EXERCISE DIRECTIONS –
Return exactly the span of lines in the following data that opens with the line containing "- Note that" and closes with the line containing "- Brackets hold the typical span". Include nothing else.
Start of Block
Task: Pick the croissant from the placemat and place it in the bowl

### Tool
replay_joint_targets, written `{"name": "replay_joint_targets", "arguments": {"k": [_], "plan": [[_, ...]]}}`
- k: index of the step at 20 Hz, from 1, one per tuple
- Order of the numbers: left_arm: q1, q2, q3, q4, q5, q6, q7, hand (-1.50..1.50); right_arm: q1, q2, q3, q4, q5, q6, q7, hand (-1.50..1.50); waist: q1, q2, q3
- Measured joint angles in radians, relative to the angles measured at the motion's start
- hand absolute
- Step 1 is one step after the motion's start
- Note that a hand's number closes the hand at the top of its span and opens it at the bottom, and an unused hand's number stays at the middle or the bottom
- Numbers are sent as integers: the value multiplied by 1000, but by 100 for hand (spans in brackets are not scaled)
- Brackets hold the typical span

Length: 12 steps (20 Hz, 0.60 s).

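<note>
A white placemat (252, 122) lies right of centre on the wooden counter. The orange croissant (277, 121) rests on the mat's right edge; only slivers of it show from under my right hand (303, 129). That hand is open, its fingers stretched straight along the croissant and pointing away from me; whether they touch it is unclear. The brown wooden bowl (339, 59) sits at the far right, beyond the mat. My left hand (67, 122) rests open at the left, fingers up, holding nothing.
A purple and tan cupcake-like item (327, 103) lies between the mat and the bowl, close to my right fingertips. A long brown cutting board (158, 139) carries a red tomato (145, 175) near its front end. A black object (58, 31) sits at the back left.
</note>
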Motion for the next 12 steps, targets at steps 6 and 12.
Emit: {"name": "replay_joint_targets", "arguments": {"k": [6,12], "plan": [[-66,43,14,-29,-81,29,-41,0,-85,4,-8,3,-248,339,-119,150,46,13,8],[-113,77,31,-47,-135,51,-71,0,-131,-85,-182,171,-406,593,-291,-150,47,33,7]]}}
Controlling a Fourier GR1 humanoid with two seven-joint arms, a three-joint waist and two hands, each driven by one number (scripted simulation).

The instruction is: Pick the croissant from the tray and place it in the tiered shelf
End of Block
TASK SOLUTION –
- Note that a hand's number closes the hand at the top of its span and opens it at the bottom, and an unused hand's number stays at the middle or the bottom
- Numbers are sent as integers: the value multiplied by 1000, but by 100 for hand (spans in brackets are not scaled)
- Brackets hold the typical span

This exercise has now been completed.